What is required:
For the records below, output word for word the lines from the one with "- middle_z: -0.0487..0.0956" up to and including the one with "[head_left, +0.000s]". No pictures.
Records for this exercise below:
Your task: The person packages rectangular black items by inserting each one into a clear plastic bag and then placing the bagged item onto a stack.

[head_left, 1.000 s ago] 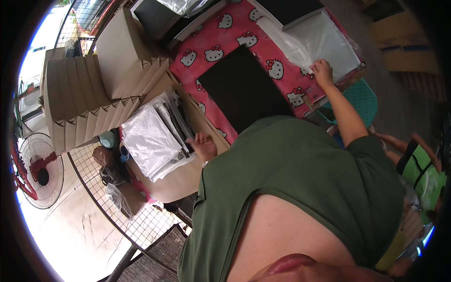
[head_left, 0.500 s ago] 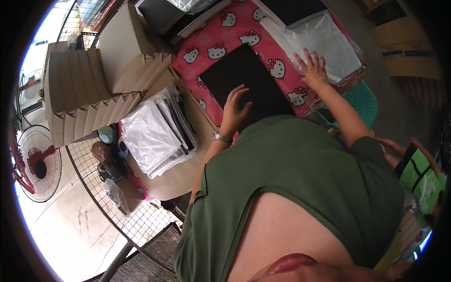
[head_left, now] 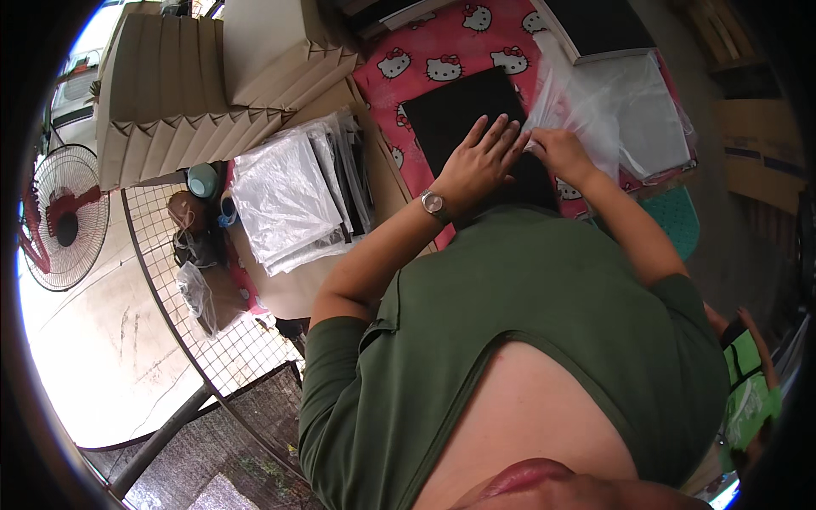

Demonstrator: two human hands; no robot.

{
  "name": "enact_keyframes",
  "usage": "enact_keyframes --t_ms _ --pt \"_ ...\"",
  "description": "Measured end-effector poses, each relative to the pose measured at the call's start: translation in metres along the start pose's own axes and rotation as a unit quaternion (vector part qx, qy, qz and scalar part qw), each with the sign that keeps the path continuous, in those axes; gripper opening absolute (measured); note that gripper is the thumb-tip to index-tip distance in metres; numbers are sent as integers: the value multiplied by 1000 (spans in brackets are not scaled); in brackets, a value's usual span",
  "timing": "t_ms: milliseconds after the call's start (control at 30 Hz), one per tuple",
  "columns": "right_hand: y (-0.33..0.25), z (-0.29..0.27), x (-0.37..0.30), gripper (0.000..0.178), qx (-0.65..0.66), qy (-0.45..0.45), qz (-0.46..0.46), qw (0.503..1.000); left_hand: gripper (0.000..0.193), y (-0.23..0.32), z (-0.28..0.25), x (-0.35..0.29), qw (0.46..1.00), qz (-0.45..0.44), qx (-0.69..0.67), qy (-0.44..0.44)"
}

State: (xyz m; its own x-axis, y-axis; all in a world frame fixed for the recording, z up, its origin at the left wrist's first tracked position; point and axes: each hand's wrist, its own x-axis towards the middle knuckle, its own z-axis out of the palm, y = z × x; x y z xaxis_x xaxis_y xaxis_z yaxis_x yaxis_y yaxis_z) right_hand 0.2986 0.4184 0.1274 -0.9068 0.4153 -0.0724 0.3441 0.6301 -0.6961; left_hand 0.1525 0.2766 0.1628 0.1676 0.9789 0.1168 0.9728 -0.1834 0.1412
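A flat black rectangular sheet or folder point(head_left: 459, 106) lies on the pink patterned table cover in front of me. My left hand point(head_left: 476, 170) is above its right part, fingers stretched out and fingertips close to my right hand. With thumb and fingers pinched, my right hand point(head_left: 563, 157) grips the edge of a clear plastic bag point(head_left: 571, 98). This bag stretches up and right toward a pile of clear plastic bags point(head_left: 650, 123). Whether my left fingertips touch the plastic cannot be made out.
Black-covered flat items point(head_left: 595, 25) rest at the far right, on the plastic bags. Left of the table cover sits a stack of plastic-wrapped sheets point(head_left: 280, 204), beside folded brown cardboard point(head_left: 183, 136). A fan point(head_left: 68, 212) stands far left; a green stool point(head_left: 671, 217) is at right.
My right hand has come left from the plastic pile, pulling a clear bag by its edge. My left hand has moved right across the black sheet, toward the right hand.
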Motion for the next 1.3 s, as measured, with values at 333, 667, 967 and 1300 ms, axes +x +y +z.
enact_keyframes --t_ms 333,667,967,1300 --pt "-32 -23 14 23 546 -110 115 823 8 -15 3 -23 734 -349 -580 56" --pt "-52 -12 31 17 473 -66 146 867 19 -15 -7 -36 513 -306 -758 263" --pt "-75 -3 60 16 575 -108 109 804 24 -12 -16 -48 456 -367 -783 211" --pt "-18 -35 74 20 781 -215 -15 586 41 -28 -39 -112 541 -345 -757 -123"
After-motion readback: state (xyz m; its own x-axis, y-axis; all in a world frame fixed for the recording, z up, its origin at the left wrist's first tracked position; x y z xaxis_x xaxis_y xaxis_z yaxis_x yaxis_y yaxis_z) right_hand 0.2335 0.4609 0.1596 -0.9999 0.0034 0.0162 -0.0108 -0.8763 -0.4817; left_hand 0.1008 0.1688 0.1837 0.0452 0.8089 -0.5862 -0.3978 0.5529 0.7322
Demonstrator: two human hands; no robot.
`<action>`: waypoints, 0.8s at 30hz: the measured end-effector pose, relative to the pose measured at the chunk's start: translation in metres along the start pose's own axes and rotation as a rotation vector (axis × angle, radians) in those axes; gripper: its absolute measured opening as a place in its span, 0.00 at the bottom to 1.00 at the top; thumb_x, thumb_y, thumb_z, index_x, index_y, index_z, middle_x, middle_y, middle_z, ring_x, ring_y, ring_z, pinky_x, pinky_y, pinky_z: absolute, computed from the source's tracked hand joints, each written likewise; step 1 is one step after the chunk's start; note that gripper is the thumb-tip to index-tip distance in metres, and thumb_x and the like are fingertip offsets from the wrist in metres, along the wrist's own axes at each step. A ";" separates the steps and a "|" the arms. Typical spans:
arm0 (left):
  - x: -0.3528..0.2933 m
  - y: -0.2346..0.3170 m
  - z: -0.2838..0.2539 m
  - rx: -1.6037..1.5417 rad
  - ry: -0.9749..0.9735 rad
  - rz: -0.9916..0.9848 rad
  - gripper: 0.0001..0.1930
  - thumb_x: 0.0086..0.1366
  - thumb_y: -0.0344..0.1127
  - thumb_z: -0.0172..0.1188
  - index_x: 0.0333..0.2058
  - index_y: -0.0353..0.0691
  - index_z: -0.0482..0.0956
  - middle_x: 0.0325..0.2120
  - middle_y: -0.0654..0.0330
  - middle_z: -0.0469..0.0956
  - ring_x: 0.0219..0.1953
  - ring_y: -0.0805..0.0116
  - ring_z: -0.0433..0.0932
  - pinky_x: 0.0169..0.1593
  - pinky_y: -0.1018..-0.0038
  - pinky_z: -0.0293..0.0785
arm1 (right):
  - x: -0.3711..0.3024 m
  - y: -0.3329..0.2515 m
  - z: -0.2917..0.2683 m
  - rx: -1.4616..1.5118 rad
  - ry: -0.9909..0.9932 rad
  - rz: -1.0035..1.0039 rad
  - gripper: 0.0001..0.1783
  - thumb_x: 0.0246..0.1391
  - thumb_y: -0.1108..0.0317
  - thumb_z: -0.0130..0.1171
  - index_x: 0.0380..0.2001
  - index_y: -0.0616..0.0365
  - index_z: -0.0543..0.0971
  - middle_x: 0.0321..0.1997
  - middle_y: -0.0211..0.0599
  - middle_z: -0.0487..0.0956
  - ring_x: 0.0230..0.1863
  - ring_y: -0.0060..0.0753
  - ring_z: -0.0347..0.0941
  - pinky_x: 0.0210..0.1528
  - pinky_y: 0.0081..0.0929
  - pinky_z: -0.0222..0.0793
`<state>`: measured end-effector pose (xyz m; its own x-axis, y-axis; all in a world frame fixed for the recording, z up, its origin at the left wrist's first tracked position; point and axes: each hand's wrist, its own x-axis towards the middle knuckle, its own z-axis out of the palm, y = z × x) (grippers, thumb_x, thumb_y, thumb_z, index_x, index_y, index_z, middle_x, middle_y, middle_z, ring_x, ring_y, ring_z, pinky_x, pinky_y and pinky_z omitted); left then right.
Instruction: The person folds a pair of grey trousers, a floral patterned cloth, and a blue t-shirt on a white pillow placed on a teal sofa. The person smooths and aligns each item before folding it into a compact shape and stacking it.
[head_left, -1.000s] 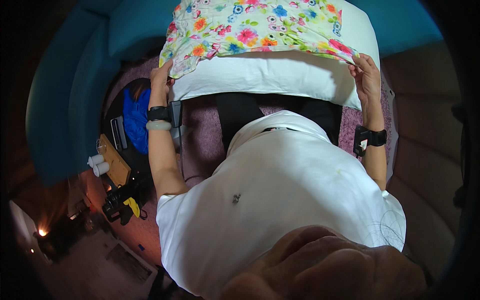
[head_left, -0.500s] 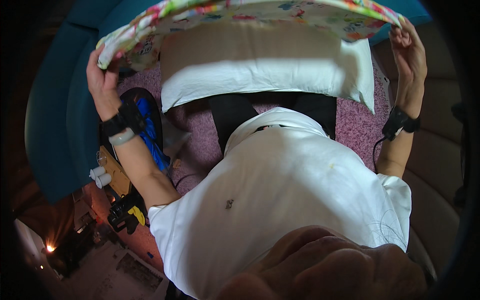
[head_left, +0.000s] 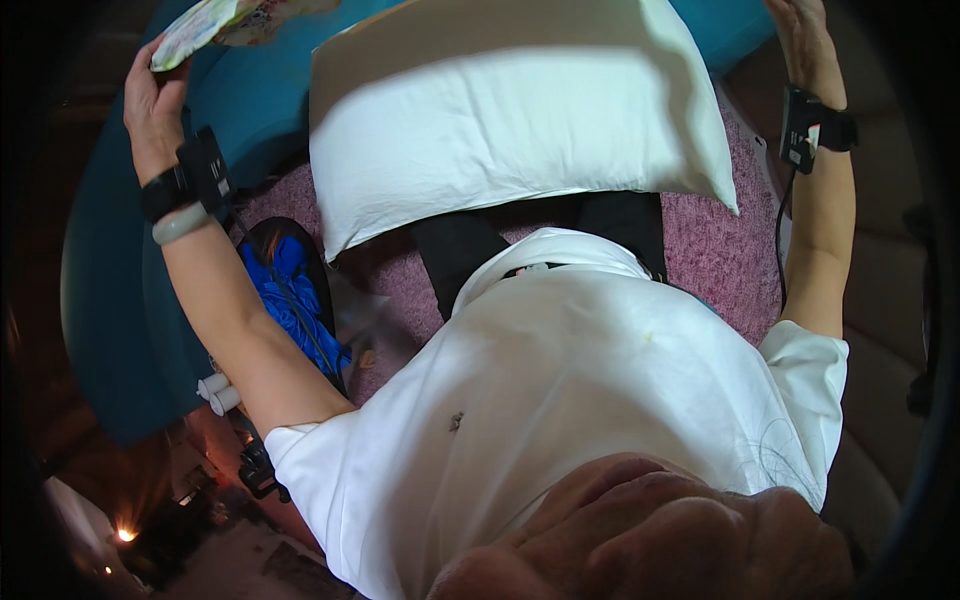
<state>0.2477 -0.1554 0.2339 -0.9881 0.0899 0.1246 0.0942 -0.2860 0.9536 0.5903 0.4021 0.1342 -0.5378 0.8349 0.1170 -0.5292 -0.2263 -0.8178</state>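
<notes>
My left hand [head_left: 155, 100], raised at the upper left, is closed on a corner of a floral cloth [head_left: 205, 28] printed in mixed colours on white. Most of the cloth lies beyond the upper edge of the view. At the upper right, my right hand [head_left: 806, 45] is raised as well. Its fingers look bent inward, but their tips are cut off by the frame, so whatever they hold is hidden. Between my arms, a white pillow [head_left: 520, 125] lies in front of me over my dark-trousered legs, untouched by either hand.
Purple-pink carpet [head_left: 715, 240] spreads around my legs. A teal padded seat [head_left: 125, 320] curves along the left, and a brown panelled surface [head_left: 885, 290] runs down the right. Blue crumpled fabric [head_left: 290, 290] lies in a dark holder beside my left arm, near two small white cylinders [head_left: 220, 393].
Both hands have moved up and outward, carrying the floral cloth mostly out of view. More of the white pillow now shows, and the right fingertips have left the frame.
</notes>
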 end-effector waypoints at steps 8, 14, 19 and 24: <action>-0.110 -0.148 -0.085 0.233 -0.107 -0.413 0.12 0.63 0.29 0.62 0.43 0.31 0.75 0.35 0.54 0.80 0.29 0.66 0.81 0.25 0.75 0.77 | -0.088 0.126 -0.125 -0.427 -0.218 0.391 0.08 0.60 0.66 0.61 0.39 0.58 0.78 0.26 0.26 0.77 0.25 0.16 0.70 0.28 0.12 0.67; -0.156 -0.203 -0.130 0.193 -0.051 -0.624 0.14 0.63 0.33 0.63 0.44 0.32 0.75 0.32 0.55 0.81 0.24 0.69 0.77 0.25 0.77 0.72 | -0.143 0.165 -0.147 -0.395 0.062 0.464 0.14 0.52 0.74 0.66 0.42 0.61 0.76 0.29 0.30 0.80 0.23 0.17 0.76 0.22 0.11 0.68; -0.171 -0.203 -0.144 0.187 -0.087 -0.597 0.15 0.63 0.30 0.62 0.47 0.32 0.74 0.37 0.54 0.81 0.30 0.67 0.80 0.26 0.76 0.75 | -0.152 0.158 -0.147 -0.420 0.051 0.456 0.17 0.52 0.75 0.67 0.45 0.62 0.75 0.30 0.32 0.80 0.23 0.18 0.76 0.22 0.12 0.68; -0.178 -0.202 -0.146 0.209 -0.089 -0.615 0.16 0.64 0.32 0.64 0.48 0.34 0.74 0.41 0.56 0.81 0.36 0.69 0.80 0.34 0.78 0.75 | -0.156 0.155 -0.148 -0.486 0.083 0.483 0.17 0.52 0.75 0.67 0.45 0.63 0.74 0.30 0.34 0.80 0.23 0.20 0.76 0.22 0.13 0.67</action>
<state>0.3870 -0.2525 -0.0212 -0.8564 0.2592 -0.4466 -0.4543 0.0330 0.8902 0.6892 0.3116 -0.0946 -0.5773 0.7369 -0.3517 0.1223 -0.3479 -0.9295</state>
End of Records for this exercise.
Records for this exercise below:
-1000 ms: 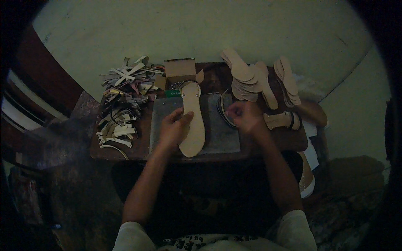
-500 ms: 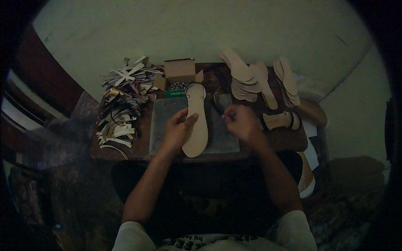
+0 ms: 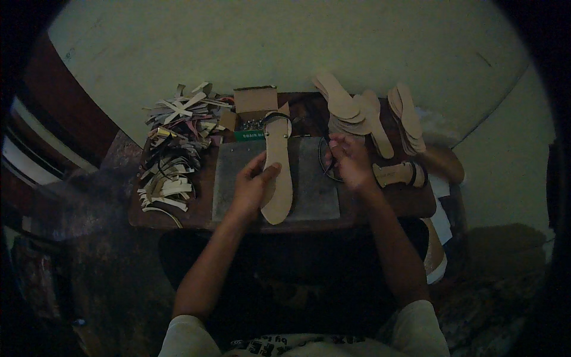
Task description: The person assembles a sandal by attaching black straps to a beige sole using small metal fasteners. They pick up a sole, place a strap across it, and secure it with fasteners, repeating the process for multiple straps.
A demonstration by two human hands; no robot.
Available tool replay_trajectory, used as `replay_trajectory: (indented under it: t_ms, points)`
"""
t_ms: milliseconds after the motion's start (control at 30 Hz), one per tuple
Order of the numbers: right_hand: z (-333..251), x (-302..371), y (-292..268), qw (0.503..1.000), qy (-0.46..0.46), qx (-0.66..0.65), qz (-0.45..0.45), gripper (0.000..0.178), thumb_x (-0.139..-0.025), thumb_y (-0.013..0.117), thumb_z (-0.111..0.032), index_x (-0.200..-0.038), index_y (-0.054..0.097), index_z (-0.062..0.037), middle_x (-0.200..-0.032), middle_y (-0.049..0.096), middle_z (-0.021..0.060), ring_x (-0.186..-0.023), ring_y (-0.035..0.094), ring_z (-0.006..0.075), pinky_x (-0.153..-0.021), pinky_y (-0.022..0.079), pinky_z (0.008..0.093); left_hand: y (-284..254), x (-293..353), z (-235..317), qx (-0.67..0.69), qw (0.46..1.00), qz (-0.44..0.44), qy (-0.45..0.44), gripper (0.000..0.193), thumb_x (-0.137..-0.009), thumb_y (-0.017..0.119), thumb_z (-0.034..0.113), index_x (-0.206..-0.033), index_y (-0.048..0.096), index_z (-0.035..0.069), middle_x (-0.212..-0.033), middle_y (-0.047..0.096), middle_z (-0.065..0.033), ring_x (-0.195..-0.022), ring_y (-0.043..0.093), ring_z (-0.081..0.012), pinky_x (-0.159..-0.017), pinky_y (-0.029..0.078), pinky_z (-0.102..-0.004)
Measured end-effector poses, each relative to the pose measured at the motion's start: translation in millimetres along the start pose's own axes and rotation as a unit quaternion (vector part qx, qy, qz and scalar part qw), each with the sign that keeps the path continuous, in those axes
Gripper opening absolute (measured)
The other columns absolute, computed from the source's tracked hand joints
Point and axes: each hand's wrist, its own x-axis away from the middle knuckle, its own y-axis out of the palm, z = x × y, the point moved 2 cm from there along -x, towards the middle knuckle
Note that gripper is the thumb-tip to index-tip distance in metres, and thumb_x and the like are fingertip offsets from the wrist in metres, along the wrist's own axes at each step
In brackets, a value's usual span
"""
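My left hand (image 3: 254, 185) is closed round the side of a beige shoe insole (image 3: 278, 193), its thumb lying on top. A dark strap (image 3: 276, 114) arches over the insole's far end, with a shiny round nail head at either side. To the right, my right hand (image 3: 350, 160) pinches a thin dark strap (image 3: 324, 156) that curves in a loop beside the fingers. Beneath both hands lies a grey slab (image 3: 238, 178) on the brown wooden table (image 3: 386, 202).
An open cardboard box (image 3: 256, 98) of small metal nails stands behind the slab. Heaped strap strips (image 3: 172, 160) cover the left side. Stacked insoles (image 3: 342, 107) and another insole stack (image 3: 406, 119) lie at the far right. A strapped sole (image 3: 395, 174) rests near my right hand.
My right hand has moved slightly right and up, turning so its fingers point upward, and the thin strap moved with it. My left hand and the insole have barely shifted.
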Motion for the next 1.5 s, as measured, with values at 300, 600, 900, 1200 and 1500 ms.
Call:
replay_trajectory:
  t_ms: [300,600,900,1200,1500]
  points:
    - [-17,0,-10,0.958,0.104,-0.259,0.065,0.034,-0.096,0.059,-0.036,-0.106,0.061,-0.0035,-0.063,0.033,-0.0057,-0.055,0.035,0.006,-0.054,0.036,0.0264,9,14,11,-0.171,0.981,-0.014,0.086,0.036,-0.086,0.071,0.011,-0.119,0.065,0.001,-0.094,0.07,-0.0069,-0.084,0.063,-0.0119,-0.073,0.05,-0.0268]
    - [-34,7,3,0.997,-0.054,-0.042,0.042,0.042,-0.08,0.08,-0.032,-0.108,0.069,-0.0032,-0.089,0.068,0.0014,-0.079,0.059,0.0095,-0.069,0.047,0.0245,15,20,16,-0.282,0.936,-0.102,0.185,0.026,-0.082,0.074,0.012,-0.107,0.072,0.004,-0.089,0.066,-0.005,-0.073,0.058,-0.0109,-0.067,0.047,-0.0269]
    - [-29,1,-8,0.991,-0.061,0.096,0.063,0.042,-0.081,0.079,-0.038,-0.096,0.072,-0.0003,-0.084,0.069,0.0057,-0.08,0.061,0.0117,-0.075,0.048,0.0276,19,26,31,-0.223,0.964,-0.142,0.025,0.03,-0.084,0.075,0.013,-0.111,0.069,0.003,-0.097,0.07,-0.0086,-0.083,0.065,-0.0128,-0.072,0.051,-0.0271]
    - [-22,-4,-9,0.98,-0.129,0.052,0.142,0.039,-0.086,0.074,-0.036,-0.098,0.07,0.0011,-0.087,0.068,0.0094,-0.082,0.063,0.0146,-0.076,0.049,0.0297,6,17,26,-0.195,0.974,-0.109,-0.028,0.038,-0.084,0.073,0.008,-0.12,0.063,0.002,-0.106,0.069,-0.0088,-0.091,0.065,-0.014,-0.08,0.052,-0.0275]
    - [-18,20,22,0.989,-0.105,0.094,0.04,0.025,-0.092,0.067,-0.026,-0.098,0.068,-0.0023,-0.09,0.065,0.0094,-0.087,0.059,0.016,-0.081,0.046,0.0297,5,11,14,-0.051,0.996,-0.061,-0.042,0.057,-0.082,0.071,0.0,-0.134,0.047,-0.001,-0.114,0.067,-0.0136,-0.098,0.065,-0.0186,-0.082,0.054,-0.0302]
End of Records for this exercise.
Your response:
  - middle_z: -0.0487..0.0956
  - ring_x: 0.0230..0.1863
  - ring_y: -0.0060..0.0753
  - ring_z: -0.0347..0.0941
  - pinky_x: 0.0210..0.1528
  - pinky_y: 0.0081..0.0929
  - pinky_z: -0.0222..0.0793
`<state>`: measured end-effector pose (xyz m; its own x-axis, y-axis; all in a world frame fixed for the recording, z up, its origin at the left wrist's first tracked position; point and axes: each hand's wrist, its own x-axis towards the middle knuckle, its own z-axis out of the palm, y = z × x) (grippers, thumb_x, thumb_y, thumb_z, index_x, index_y, index_z, middle_x, middle_y, middle_z, ring_x, ring_y, ring_z, pinky_x, pinky_y and pinky_z omitted); left then right.
Instruction: The person folds a pair of grey trousers, a floral patterned cloth, and a blue t-shirt on a white pillow placed on a teal sofa. The person smooths and aligns each item before folding it into a compact shape and stacking it.
[head_left, -1.000s] 
[head_left, -0.500s] 
[head_left, +0.000s] 

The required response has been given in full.